According to the PwC Health Research Institute’s "21st Century Pharmaceutical Collaboration: The Value Convergence" report, market forces are driving new sector collaborations to maximize real-world value and health outcomes.
Traditional drug makers have been pairing with insurers, health systems, patient groups and technology firms; these partnerships are leveraging personal health information as the latest exchange in drug development and commercialization.
"The new environment has patients, health insurers and pharmacy benefit managers (PBMs) determining the value of therapies in the real world," Global Pharmaceuticals and Life Sciences Advisory Leader at PwC Douglas Strang said. "Partnerships between healthcare insurers and pharmaceutical companies that promote real-world value are becoming the new measure of effectiveness, versus reliance on traditional measures."
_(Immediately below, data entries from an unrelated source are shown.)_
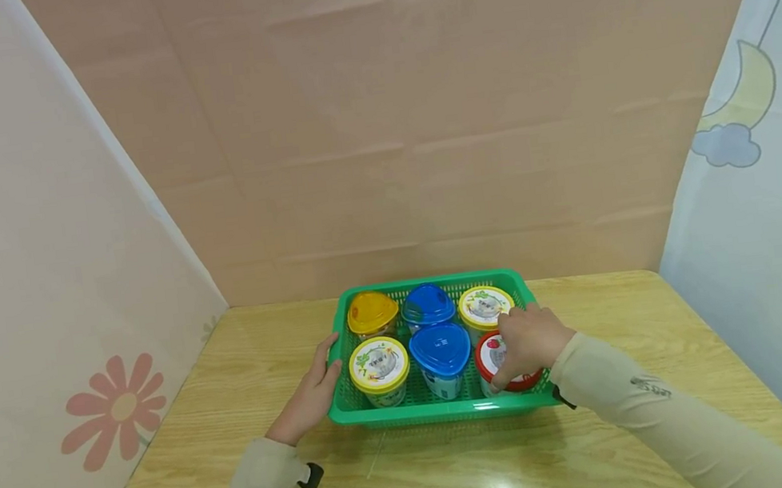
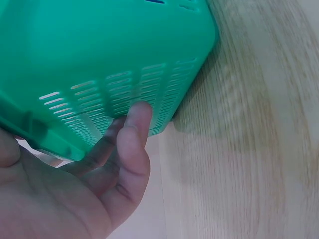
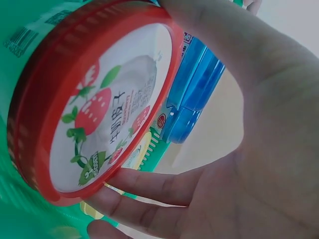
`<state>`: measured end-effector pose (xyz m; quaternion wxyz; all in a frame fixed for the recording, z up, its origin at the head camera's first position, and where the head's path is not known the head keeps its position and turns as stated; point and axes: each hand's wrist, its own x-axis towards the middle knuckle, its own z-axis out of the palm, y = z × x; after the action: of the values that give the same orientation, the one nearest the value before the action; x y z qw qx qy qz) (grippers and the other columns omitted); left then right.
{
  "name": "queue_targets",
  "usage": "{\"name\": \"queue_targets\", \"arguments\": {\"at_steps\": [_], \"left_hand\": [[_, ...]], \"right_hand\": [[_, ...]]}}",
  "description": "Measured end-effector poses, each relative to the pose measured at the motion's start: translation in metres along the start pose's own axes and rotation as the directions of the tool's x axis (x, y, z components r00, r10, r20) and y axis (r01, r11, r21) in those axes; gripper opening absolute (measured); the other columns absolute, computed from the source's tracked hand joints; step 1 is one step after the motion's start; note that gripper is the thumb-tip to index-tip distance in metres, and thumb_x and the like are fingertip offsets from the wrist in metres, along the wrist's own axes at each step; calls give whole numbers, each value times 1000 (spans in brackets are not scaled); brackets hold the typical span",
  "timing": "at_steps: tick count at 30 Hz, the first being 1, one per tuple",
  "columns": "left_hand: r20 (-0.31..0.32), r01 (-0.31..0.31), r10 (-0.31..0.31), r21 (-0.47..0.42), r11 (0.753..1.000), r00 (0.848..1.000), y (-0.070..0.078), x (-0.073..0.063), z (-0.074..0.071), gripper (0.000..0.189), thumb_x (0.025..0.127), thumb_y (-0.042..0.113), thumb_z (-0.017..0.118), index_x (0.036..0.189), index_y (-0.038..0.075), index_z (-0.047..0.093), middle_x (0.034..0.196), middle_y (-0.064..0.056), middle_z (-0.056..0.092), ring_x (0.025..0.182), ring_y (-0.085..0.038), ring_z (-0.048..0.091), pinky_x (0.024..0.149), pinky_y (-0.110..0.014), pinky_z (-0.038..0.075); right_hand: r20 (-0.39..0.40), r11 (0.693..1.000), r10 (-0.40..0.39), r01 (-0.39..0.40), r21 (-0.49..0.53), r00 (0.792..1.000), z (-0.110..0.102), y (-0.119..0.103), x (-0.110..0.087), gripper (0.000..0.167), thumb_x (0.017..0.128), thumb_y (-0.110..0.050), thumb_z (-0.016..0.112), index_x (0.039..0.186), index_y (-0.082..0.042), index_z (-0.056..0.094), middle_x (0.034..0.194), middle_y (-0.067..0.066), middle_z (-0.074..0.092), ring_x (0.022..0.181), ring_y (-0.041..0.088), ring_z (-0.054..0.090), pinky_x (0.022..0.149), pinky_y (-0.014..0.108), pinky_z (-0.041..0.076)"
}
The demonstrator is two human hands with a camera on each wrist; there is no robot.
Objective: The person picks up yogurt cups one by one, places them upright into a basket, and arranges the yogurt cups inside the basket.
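A green plastic basket (image 1: 424,410) stands on the table with several lidded tubs in it. At its left end my left hand (image 1: 310,394) grips the rim; in the left wrist view the fingers (image 2: 132,154) curl under the rim along the slotted outer wall (image 2: 79,50). My right hand (image 1: 535,338) holds a tub with a red-rimmed strawberry lid (image 3: 99,109) at the basket's front right, thumb on one side of the lid and fingers on the other. Beside it is a blue-lidded tub (image 1: 441,348). Behind it sits a yellow-rimmed tub (image 1: 485,304).
Another yellow-rimmed tub (image 1: 379,363) occupies the basket's front left. An orange-lidded tub (image 1: 373,310) and a second blue-lidded tub (image 1: 428,304) are in the back row. The wooden table (image 1: 417,474) meets a brown backdrop (image 1: 410,153), with patterned sheets at both sides.
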<state>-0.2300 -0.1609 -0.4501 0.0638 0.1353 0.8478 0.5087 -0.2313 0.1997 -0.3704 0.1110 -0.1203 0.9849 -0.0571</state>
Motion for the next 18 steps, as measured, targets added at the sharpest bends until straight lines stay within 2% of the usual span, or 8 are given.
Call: {"name": "queue_targets", "arguments": {"at_steps": [10, 18], "left_hand": [[3, -1, 1, -13, 1000, 1000, 1, -1, 1, 53, 112, 25, 32, 160, 15, 13, 153, -26, 37, 126, -36, 53, 104, -57, 40], [-35, 39, -37, 48, 998, 999, 0, 0, 2, 52, 111, 24, 35, 160, 20, 18, 137, -22, 51, 112, -29, 61, 97, -52, 47]], "right_hand": [[13, 1000, 17, -18, 24, 1000, 0, 0, 4, 88, 55, -58, 93, 115, -2, 60, 99, 8, 62, 97, 31, 51, 79, 49, 52], [30, 999, 22, -22, 24, 999, 0, 0, 3, 98, 54, -62, 91, 123, 0, 58, 104, 10, 62, 100, 32, 51, 83, 51, 52]]}}
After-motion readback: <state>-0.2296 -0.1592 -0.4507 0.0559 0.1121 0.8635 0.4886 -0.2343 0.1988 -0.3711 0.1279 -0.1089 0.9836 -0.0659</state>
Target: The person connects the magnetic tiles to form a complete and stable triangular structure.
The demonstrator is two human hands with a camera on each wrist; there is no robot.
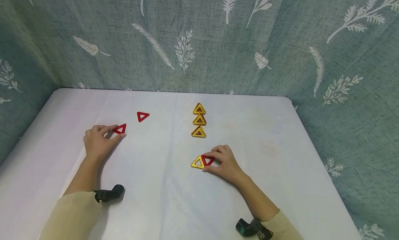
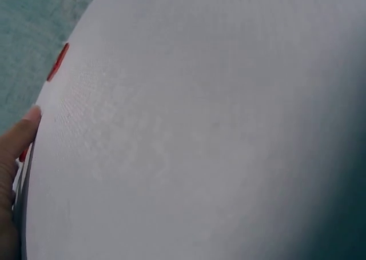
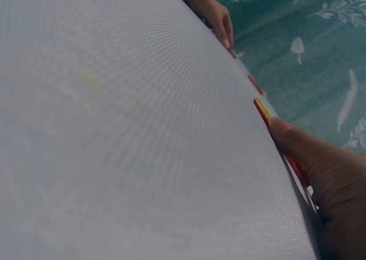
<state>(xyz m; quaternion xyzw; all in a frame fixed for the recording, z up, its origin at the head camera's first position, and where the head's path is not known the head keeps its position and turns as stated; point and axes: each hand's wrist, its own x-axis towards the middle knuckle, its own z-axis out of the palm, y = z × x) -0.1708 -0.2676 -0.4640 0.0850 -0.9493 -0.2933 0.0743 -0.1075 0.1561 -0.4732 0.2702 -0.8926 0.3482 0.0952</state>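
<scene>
My left hand [image 1: 98, 141] pinches a red open-centred triangle tile [image 1: 124, 129] between thumb and fingers, on the white tabletop. Farther back and to its right lies a loose red triangle tile [image 1: 138, 117]. With thumb and fingertips, my right hand [image 1: 227, 164] holds another red triangle tile [image 1: 204, 161], partly hidden by the fingers. That tile sits against the right side of a yellow triangle tile [image 1: 197, 167]. In the right wrist view the right thumb [image 3: 281, 126] is at the edge of the tiles; the left wrist view shows only part of the left hand [image 2: 17, 143].
Three yellow triangle pieces with dark reddish centres, the nearest one [image 1: 198, 135] included, form a column behind the right hand. A white cloth [image 1: 265, 129] covers the table. Green leaf-patterned fabric [image 1: 212, 60] hangs behind it. Black wrist cameras [image 1: 109, 194] are strapped to both forearms.
</scene>
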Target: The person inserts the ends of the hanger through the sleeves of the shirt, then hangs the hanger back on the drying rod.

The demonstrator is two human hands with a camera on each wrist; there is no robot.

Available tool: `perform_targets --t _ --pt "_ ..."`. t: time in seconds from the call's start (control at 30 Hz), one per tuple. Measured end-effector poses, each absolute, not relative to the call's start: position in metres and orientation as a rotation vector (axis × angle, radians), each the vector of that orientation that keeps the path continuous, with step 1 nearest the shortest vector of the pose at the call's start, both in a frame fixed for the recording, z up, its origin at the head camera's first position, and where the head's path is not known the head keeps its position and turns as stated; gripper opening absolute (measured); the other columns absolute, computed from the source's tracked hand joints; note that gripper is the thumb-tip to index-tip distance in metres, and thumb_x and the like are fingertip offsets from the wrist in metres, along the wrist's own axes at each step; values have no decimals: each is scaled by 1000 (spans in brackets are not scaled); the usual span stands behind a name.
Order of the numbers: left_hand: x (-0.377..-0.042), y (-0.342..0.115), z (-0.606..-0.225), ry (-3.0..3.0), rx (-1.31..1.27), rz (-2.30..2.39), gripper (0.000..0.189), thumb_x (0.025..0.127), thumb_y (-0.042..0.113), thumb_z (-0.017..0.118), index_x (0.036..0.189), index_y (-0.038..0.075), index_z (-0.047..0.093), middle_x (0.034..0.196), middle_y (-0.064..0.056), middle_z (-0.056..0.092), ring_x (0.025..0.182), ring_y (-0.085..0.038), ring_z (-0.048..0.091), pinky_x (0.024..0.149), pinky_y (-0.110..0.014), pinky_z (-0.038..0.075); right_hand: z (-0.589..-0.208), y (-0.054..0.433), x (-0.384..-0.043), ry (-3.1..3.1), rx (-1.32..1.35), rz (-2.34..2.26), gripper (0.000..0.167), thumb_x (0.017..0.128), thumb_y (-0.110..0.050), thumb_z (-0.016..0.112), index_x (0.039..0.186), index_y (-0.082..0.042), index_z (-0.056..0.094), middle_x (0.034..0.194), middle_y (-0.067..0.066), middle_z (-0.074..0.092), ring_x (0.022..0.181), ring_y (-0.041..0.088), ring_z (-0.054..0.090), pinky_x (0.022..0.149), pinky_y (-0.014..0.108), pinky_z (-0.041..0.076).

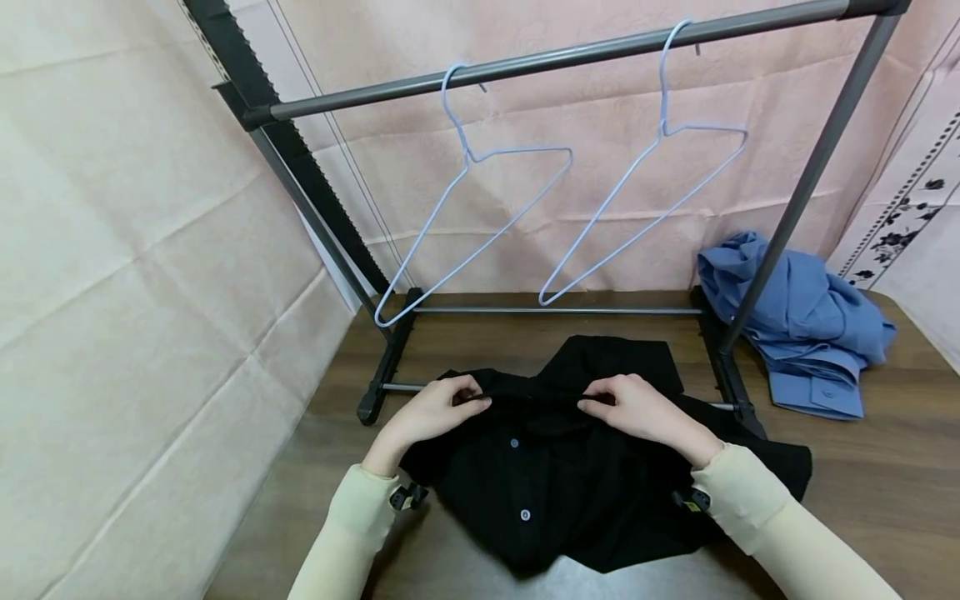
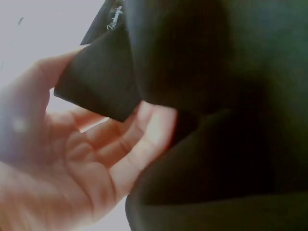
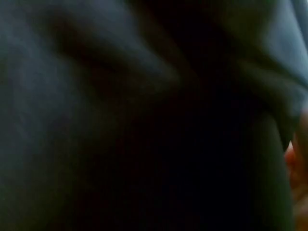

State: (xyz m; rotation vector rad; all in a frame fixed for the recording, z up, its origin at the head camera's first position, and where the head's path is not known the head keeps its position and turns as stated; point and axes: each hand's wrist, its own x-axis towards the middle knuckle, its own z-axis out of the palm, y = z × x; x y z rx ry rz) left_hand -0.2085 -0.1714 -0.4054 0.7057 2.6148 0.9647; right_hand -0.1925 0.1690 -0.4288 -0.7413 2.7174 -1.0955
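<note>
A black button-up shirt [image 1: 577, 492] is held up by its collar over the table, two pale buttons showing down its front. My left hand [image 1: 442, 408] pinches the collar at the left, and my right hand [image 1: 637, 408] pinches it at the right. In the left wrist view a collar point [image 2: 98, 79] lies between the thumb and the fingers, and a label with light lettering shows above it. Dark cloth [image 3: 62, 125] fills most of the right wrist view, so the right fingers are largely hidden there.
Behind the shirt stands a dark metal garment rack [image 1: 555, 62]. From its bar hang a left light-blue hanger [image 1: 442, 196] and a right light-blue hanger [image 1: 600, 212], both bare. A crumpled blue shirt [image 1: 810, 317] lies by the rack's right leg on the wooden table [image 1: 892, 483].
</note>
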Motion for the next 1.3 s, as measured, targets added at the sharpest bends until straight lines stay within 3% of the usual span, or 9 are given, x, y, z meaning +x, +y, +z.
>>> perform_targets --t 0.13,0.23,0.43,0.63,0.83,0.93,1.07,1.17,1.3 --pt "-208 -174 -395 2606 663 1115 22 100 33 64 113 15 68 99 2 66 81 -17 60 73 -36 52 -410 176 -191 2806 -741 -1127 17 102 -30 63 99 -19 74 76 -10 61 59 9 48 61 29 42" --pt "-206 -173 -382 2593 636 1225 25 98 34 67 115 17 68 103 0 66 83 -20 62 74 -39 54 -391 181 -188 2883 -727 -1163 17 102 -31 62 99 -20 74 78 -10 62 64 10 51 63 30 43" --pt "-202 -160 -355 2647 635 1404 24 97 35 69 114 18 71 101 2 70 84 -18 63 72 -35 54 -357 189 -177 3071 -684 -1290 16 102 -29 63 101 -20 76 76 -7 64 63 13 53 59 27 43" --pt "-203 -138 -338 2659 768 1480 21 105 27 58 104 11 72 88 -1 68 76 -16 66 67 -32 58 -346 186 -171 3250 -675 -1412 10 99 -25 67 98 -20 77 76 -11 67 64 7 55 63 18 41" --pt "-202 -113 -331 2663 875 1433 30 108 27 51 83 11 60 62 3 45 54 -12 45 55 -26 41 -346 183 -165 3245 -694 -1485 16 100 -19 66 110 -13 76 88 -2 75 68 7 61 65 16 43" --pt "-200 -103 -329 2675 894 1412 35 108 27 49 78 11 53 60 4 34 52 -12 32 54 -27 31 -346 181 -163 3212 -731 -1512 18 100 -18 66 114 -10 75 91 1 76 66 9 60 63 17 42" --pt "-196 -90 -328 2686 929 1366 40 109 31 46 74 12 50 60 6 33 53 -10 30 53 -27 30 -348 175 -162 3157 -773 -1540 19 99 -20 67 115 -12 75 94 -2 76 69 5 63 63 18 44" --pt "-192 -81 -328 2687 988 1293 43 110 35 43 75 12 51 60 7 34 53 -8 32 53 -26 32 -348 170 -161 3107 -837 -1527 19 100 -21 66 116 -13 74 73 -9 69 56 2 53 54 19 40" --pt "-187 -74 -326 2697 1092 1240 35 110 33 44 84 14 59 60 8 35 52 -7 35 54 -24 35 -347 163 -161 3061 -934 -1492 19 102 -18 63 116 -10 72 52 -16 38 43 3 28 43 23 29"
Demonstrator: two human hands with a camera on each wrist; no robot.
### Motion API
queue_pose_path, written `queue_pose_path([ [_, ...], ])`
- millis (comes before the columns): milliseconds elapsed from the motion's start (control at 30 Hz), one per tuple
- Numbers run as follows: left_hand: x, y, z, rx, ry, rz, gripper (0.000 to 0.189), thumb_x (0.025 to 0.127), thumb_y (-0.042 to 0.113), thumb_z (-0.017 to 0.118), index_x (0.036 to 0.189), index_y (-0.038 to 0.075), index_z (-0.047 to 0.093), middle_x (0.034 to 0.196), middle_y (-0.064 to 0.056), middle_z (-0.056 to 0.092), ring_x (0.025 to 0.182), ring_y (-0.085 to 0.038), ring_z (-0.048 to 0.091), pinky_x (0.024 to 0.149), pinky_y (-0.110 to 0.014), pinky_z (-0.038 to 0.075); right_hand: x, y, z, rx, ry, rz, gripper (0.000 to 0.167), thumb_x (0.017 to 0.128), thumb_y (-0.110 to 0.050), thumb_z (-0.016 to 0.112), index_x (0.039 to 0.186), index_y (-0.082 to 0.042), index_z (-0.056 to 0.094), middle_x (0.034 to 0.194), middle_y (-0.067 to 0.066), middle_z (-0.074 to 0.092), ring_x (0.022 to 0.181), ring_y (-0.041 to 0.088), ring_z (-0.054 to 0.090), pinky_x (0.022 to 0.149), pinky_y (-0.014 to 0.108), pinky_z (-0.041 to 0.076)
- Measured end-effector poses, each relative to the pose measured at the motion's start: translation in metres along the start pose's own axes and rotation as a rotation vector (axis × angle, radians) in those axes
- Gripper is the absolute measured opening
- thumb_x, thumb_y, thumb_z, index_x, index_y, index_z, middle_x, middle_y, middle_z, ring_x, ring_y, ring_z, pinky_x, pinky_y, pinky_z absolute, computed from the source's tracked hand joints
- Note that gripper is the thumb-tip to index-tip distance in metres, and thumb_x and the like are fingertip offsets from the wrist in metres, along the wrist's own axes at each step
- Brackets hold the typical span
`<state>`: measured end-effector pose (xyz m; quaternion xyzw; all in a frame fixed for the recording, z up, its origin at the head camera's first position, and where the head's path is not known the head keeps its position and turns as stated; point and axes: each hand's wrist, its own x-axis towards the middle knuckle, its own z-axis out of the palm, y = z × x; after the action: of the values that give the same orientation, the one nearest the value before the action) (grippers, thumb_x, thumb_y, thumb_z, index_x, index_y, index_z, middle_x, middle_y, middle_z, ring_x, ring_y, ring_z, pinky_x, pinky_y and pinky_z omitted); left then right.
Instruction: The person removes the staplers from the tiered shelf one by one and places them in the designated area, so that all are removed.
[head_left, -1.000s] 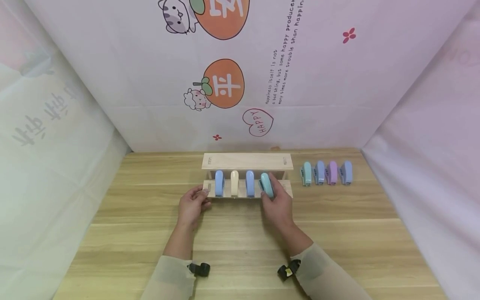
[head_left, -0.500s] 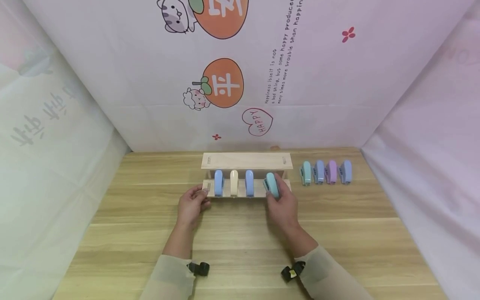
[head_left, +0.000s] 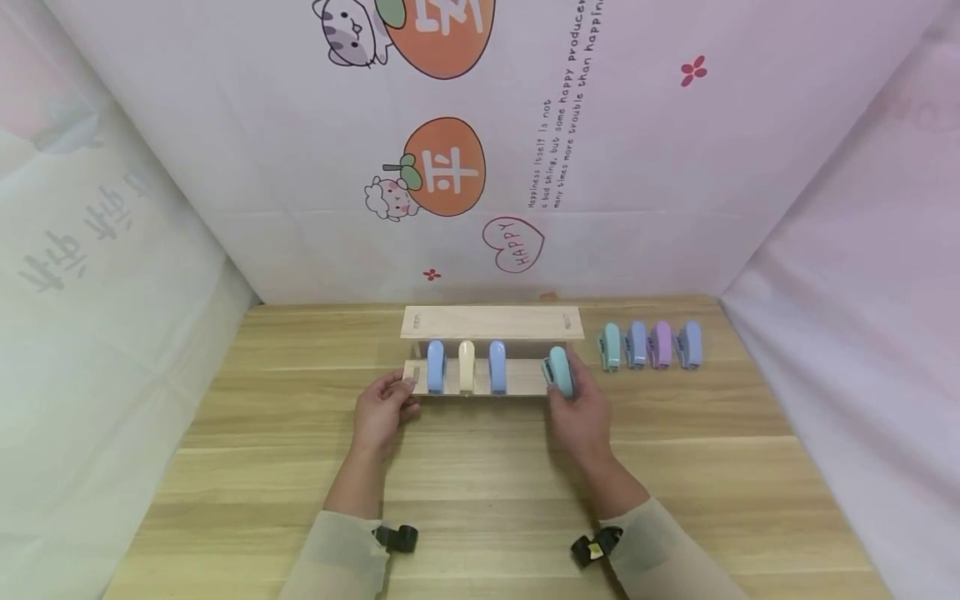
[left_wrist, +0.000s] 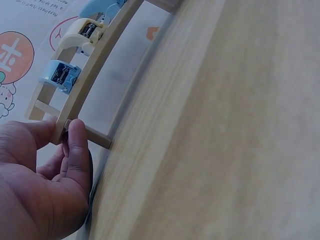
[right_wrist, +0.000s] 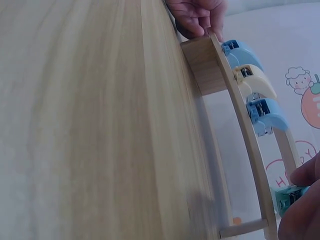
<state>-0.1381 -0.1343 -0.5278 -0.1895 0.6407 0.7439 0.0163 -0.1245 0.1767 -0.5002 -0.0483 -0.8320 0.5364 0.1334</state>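
A light wooden rack (head_left: 525, 384) with two levels stands at the back middle of the table. My left hand (head_left: 380, 412) pinches the left end of its front board. My right hand (head_left: 583, 414) grips a mint green small stapler (head_left: 559, 372) over the board's right end, thumb on the near side and fingers behind. Upright along the front board stand a blue stapler (head_left: 436, 367), a cream stapler (head_left: 467, 367) and another blue stapler (head_left: 497, 367). In the right wrist view, the mint stapler (right_wrist: 286, 198) is partly hidden by the fingers, close over the front rail.
Right of the rack, several more staplers stand in a row: mint (head_left: 611, 347), blue (head_left: 636, 344), purple (head_left: 660, 344) and blue-grey (head_left: 688, 344). The rack's raised rear board (head_left: 491, 322) lies close to the printed back curtain (head_left: 315, 250). White curtains flank the wooden table (head_left: 480, 500).
My right hand has moved right along the front board with the mint stapler, widening the gap from the second blue one. The left hand keeps its hold on the board's left end.
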Motion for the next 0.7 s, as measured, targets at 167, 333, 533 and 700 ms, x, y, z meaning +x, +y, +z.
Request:
queue_pose_path([
  [167, -0.002, 0.002, -0.001, 0.003, -0.001, -0.005, 0.041, 0.099, 0.018, 0.072, 0.137, 0.007, 0.061, 0.115, -0.015, 0.068, 0.097, -0.027, 0.068, 0.087, -0.034, 0.065, -0.001, 0.001, -0.006, 0.018, 0.009, 0.045, 0.065, 0.095, -0.005, 0.068, 0.156, -0.015, 0.048, 0.156, 0.009, 0.050, 0.143, 0.032, 0.046, 0.122, 0.050, 0.037],
  [333, -0.002, 0.002, 0.000, 0.008, -0.006, -0.008, 0.041, 0.099, 0.017, 0.071, 0.137, 0.007, 0.061, 0.115, -0.015, 0.069, 0.096, -0.025, 0.068, 0.087, -0.034, 0.065, 0.000, 0.002, -0.013, 0.000, 0.039, 0.061, 0.063, 0.095, -0.007, 0.069, 0.154, -0.014, 0.050, 0.155, 0.013, 0.051, 0.141, 0.035, 0.049, 0.120, 0.052, 0.039],
  [533, 0.000, 0.001, 0.000, 0.004, -0.003, -0.009, 0.040, 0.099, 0.017, 0.071, 0.136, 0.007, 0.061, 0.114, -0.015, 0.069, 0.095, -0.026, 0.068, 0.086, -0.034, 0.065, 0.002, 0.007, -0.020, -0.005, 0.070, 0.059, 0.064, 0.093, -0.005, 0.069, 0.153, -0.011, 0.050, 0.158, 0.011, 0.047, 0.145, 0.031, 0.044, 0.123, 0.049, 0.035],
  [700, 0.001, 0.001, 0.000, -0.001, -0.001, -0.010, 0.041, 0.099, 0.017, 0.072, 0.136, 0.006, 0.061, 0.114, -0.015, 0.070, 0.095, -0.026, 0.068, 0.086, -0.034, 0.065, 0.002, 0.010, -0.025, 0.001, 0.087, 0.073, 0.067, 0.091, -0.003, 0.069, 0.154, -0.012, 0.049, 0.157, 0.011, 0.048, 0.146, 0.029, 0.043, 0.123, 0.047, 0.035],
])
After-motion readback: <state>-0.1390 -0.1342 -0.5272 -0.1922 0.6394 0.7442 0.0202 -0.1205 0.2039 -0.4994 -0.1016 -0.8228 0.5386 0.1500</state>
According to the report, trending market factors such as rising drug costs, amplified competition in important therapeutic areas, unproductive and outdated clinical trial models and changing provider regulations and incentives are moving the attention to patient health outcomes and its relationship to value.
"Building technology into the drug development model to provide real-world evidence rather than the current system of self-reporting is a new risk pharmaceutical companies need to take to create the opportunity for competitive advantage and prove drugs have value to key decision makers like patients, payers and providers,” Mike Swanick, global pharmaceuticals and life sciences leader at PwC, said.